= Work instructions =
Even the shortest line counts, so transcribe all the data exactly.

Segment Open

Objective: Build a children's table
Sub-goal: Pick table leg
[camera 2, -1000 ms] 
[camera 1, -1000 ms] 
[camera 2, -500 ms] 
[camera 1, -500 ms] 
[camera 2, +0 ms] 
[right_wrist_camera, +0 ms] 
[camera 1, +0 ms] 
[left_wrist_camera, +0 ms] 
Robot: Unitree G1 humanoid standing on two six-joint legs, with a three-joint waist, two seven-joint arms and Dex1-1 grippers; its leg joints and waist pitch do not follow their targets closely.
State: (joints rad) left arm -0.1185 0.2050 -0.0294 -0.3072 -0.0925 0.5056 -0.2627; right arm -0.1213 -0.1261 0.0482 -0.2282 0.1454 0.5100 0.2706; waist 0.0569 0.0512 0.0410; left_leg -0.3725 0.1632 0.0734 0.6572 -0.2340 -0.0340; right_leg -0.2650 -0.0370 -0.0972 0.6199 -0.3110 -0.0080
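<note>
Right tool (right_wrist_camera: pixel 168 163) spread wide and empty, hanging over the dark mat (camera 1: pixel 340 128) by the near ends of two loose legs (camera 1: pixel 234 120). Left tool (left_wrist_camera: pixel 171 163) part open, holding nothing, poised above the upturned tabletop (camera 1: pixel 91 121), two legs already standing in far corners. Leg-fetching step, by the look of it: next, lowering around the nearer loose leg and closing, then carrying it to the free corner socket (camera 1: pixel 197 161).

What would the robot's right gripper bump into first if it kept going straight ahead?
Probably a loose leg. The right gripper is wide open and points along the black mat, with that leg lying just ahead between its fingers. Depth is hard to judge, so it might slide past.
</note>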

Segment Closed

= Reply =
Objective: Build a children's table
Sub-goal: Pick table leg
[camera 2, -1000 ms] 
[camera 1, -1000 ms] 
[camera 2, -500 ms] 
[camera 1, -500 ms] 
[camera 2, +0 ms] 
[right_wrist_camera, +0 ms] 
[camera 1, +0 ms] 
[left_wrist_camera, +0 ms] 
Robot: Unitree G1 humanoid standing on two six-joint legs, with a three-joint waist, two seven-joint arms and Dex1-1 grippers; its leg joints and waist pitch do not follow their targets closely.
State: (joints rad) left arm -0.1185 0.2050 -0.0294 -0.3072 -0.0925 0.5056 -0.2627; right arm -0.1213 -0.1261 0.0482 -0.2282 0.1454 0.5100 0.2706; waist 0.0569 0.0512 0.0410; left_leg -0.3725 0.1632 0.0734 0.6572 -0.2340 -0.0340; right_leg -0.2650 -0.0370 -0.0972 0.6199 -0.3110 -0.0080
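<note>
Right tool (right_wrist_camera: pixel 168 163) spread wide and empty, hanging over the dark mat (camera 1: pixel 340 128) by the near ends of two loose legs (camera 1: pixel 234 120). Left tool (left_wrist_camera: pixel 171 163) part open, holding nothing, poised above the upturned tabletop (camera 1: pixel 91 121), two legs already standing in far corners. Leg-fetching step, by the look of it: next, lowering around the nearer loose leg and closing, then carrying it to the free corner socket (camera 1: pixel 197 161).

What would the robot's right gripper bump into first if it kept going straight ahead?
Probably a loose leg. The right gripper is wide open and points along the black mat, with that leg lying just ahead between its fingers. Depth is hard to judge, so it might slide past.
</note>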

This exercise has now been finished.